YOUR ASSIGNMENT: Look through the entries below and count the lines with the word "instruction" in them; give only the number.

(Extracted data entries)
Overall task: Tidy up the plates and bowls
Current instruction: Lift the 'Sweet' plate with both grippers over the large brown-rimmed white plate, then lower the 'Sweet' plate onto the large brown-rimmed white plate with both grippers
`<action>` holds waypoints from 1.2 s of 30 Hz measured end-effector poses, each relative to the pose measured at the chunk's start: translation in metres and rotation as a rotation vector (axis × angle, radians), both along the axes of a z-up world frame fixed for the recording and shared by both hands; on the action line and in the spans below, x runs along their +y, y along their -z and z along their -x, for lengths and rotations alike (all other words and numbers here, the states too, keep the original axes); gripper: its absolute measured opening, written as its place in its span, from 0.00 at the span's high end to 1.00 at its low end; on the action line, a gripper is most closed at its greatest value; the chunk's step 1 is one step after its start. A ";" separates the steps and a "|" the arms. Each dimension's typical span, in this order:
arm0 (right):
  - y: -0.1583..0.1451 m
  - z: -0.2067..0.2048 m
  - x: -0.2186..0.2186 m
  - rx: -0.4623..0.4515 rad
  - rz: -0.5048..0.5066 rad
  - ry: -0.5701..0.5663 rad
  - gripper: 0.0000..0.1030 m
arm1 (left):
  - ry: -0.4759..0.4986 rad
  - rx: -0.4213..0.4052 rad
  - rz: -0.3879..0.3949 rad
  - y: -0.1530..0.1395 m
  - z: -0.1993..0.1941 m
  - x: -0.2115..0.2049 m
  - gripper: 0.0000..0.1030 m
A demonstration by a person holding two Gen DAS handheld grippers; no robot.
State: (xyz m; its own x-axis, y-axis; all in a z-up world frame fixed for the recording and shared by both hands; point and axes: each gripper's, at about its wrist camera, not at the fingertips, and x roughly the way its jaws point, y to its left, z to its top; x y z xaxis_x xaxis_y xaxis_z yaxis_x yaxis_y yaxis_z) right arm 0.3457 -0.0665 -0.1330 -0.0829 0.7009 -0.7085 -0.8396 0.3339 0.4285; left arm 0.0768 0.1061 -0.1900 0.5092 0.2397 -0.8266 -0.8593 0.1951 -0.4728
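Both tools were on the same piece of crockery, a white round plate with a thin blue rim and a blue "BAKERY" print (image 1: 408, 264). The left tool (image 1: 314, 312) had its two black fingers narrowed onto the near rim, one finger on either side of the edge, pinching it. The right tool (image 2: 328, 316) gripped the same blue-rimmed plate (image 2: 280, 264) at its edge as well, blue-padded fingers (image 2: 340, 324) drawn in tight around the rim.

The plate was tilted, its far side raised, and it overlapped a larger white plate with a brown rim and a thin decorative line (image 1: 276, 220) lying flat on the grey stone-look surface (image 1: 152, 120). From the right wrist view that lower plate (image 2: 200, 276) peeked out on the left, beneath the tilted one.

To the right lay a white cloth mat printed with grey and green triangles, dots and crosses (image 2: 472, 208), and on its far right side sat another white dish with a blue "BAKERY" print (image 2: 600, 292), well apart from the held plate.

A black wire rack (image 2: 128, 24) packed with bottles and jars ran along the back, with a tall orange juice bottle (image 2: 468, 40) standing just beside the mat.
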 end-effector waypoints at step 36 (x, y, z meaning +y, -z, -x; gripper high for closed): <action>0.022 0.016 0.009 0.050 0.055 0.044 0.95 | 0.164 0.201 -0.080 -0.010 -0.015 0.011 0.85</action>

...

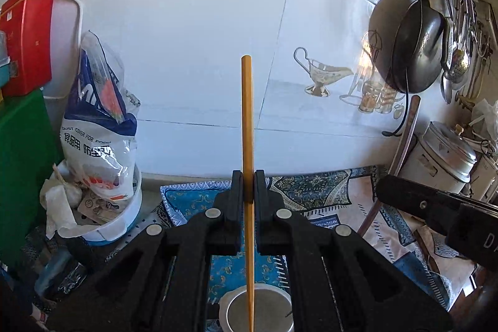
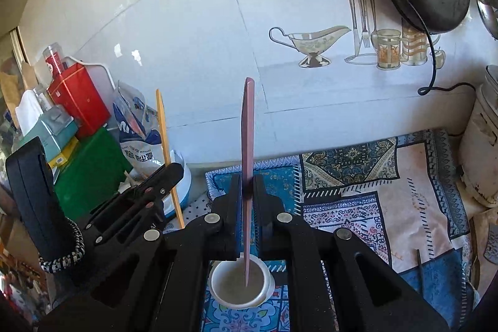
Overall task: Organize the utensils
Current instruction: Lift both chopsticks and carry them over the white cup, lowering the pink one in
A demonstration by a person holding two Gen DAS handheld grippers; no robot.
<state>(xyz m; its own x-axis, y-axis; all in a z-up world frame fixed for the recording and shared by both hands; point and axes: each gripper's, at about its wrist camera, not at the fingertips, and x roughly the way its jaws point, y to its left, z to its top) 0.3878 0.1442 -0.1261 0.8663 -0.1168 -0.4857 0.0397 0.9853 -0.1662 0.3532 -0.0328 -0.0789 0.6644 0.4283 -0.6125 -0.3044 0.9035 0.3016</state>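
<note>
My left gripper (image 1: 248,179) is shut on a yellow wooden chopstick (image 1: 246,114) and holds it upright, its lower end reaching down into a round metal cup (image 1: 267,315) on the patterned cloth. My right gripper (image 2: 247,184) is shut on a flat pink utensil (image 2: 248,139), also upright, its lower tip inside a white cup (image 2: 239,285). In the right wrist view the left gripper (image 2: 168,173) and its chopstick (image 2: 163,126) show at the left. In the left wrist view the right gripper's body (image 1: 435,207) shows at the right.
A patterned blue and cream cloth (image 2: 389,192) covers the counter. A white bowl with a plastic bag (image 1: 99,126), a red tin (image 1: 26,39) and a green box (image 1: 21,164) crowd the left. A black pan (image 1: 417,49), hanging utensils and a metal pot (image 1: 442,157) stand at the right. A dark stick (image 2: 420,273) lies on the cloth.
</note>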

TASK RESPONSE: 2